**PROBLEM TO WORK ON:** Count the lines containing "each" in the entries underneath, and state that count without anything else.

**RECORDED INFORMATION:**
════════════════════
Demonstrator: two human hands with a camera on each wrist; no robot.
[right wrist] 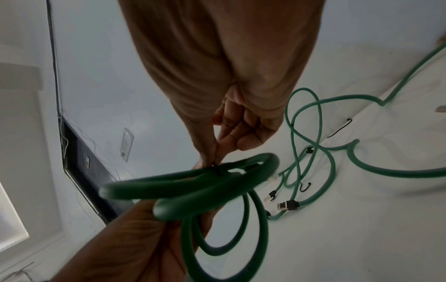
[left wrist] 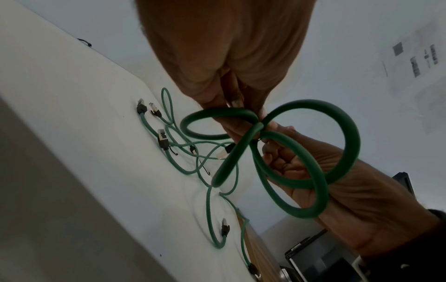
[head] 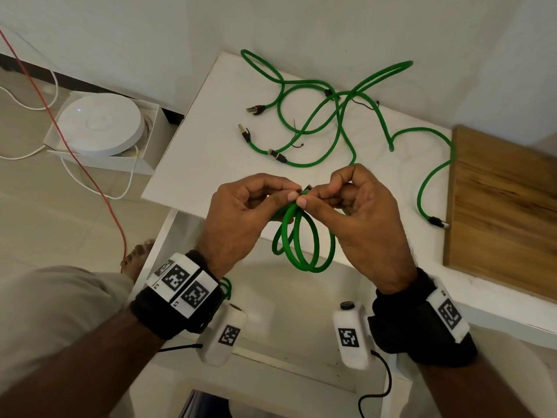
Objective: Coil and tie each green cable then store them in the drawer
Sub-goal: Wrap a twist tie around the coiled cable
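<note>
Both hands hold a coiled green cable (head: 312,270) above the open white drawer (head: 286,303), at the table's front edge. My left hand (head: 289,193) grips the top of the coil (left wrist: 351,137) together with a connector end. My right hand (head: 313,196) pinches a thin black tie (right wrist: 215,167) at the same spot on the coil (right wrist: 183,183). The loops hang down between my wrists. Several loose green cables (head: 301,82) lie tangled on the white table (head: 211,131), with a loose black tie (head: 295,123) among them.
A wooden board (head: 506,212) lies on the table's right side. On the floor to the left are a round white device (head: 101,123) in a box, a red cable (head: 90,176) and a bare foot (head: 137,257). A bit of green cable (head: 226,286) shows behind my left wrist.
</note>
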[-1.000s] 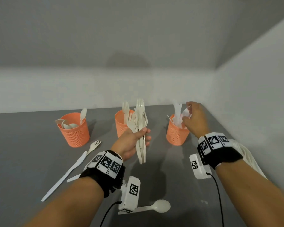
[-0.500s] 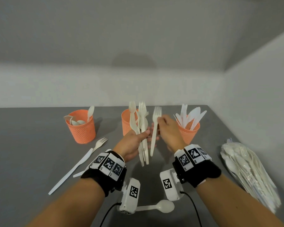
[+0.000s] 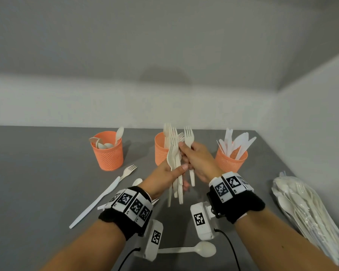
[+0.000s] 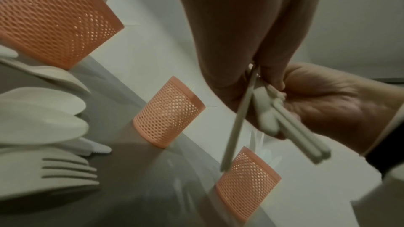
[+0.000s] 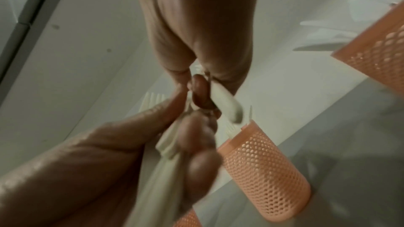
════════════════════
**REPLY:** 2